## MATERIALS PROVIDED
◇ ◇ ◇ ◇

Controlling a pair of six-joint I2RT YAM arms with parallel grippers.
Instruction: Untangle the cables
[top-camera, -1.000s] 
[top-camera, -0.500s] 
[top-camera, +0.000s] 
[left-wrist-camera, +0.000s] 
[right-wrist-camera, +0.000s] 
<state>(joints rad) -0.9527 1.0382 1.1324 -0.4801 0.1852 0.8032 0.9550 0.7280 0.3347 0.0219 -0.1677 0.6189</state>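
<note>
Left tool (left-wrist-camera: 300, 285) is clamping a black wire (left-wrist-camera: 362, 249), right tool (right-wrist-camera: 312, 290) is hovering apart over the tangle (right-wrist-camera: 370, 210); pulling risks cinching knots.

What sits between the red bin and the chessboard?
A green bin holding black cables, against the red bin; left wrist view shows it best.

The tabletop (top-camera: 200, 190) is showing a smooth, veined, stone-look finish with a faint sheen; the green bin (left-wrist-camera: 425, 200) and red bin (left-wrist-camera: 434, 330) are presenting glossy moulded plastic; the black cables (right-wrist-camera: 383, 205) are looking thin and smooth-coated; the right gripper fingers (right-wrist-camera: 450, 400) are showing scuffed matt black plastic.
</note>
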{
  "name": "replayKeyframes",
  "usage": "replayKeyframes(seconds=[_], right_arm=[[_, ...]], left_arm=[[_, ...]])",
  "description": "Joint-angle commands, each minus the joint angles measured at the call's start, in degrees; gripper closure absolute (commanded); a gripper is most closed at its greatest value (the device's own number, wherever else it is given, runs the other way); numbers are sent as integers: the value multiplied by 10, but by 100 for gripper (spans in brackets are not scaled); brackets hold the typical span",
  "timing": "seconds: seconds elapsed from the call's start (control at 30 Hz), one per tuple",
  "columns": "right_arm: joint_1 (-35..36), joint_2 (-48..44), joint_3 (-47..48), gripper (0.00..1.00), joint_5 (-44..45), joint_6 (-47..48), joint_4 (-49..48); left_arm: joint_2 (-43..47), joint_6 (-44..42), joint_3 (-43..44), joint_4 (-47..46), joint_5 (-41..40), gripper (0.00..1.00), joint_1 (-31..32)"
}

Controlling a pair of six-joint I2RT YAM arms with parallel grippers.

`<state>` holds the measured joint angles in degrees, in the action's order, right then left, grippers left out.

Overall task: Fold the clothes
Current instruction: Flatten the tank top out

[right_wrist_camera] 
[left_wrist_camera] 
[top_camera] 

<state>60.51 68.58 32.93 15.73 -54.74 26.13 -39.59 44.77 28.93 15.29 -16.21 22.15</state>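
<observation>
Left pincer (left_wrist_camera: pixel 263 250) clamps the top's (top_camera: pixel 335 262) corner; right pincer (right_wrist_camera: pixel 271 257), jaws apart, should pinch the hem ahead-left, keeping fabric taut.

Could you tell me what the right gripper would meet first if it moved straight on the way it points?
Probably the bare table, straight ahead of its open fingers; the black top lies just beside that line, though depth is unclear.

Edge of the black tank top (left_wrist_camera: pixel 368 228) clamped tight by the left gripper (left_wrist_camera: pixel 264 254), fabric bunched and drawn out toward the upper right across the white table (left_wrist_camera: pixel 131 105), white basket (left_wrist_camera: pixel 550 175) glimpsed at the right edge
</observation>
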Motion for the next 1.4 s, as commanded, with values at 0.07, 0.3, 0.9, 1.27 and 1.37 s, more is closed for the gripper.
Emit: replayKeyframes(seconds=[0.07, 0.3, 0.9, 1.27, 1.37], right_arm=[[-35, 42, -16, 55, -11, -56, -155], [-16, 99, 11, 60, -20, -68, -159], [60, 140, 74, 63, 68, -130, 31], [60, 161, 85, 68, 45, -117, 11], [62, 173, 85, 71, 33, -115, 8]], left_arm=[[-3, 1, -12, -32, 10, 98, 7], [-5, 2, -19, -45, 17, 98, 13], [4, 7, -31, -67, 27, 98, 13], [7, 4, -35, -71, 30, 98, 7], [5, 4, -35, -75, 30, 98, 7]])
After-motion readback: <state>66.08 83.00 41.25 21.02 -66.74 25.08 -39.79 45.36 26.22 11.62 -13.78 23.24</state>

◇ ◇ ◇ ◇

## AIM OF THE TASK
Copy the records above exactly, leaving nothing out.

## ANSWER AREA
Controlling a pair of six-joint I2RT YAM arms with parallel grippers.
Instruction: Untangle the cables
[top-camera, -1.000s] 
[top-camera, -0.500s] 
[top-camera, +0.000s] 
[left-wrist-camera, +0.000s] 
[right-wrist-camera, +0.000s] 
<state>(joints rad) -0.9527 1.0382 1.1324 -0.4801 0.1852 0.8032 0.9550 0.7280 0.3347 0.0219 -0.1677 0.6189</state>
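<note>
Left tool (left-wrist-camera: 300, 285) is clamping a black wire (left-wrist-camera: 362, 249), right tool (right-wrist-camera: 312, 290) is hovering apart over the tangle (right-wrist-camera: 370, 210); pulling risks cinching knots.

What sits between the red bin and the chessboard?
A green bin holding black cables, against the red bin; left wrist view shows it best.

The tabletop (top-camera: 200, 190) is showing a smooth, veined, stone-look finish with a faint sheen; the green bin (left-wrist-camera: 425, 200) and red bin (left-wrist-camera: 434, 330) are presenting glossy moulded plastic; the black cables (right-wrist-camera: 383, 205) are looking thin and smooth-coated; the right gripper fingers (right-wrist-camera: 450, 400) are showing scuffed matt black plastic.
</note>
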{
  "name": "replayKeyframes",
  "usage": "replayKeyframes(seconds=[_], right_arm=[[_, ...]], left_arm=[[_, ...]])",
  "description": "Joint-angle commands, each minus the joint angles measured at the call's start, in degrees; gripper closure absolute (commanded); a gripper is most closed at its greatest value (the device's own number, wherever else it is given, runs the other way); numbers are sent as integers: the value multiplied by 10, but by 100 for gripper (spans in brackets are not scaled); brackets hold the typical span",
  "timing": "seconds: seconds elapsed from the call's start (control at 30 Hz), one per tuple",
  "columns": "right_arm: joint_1 (-35..36), joint_2 (-48..44), joint_3 (-47..48), gripper (0.00..1.00), joint_5 (-44..45), joint_6 (-47..48), joint_4 (-49..48); left_arm: joint_2 (-43..47), joint_6 (-44..42), joint_3 (-43..44), joint_4 (-47..46), joint_5 (-41..40), gripper (0.00..1.00), joint_1 (-31..32)"
}

Controlling a pair of six-joint I2RT YAM arms with parallel grippers.

`<state>` holds the measured joint angles in degrees, in the action's order, right then left, grippers left out.

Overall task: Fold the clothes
Current instruction: Flatten the tank top out

[right_wrist_camera] 
[left_wrist_camera] 
[top_camera] 

<state>60.51 68.58 32.93 15.73 -54.74 26.13 -39.59 44.77 28.93 15.29 -16.21 22.15</state>
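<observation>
Left pincer (left_wrist_camera: pixel 263 250) clamps the top's (top_camera: pixel 335 262) corner; right pincer (right_wrist_camera: pixel 271 257), jaws apart, should pinch the hem ahead-left, keeping fabric taut.

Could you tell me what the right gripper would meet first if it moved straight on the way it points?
Probably the bare table, straight ahead of its open fingers; the black top lies just beside that line, though depth is unclear.

Edge of the black tank top (left_wrist_camera: pixel 368 228) clamped tight by the left gripper (left_wrist_camera: pixel 264 254), fabric bunched and drawn out toward the upper right across the white table (left_wrist_camera: pixel 131 105), white basket (left_wrist_camera: pixel 550 175) glimpsed at the right edge
</observation>
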Motion for the next 1.4 s, as commanded, with values at 0.07, 0.3, 0.9, 1.27 and 1.37 s, more is closed for the gripper.
Emit: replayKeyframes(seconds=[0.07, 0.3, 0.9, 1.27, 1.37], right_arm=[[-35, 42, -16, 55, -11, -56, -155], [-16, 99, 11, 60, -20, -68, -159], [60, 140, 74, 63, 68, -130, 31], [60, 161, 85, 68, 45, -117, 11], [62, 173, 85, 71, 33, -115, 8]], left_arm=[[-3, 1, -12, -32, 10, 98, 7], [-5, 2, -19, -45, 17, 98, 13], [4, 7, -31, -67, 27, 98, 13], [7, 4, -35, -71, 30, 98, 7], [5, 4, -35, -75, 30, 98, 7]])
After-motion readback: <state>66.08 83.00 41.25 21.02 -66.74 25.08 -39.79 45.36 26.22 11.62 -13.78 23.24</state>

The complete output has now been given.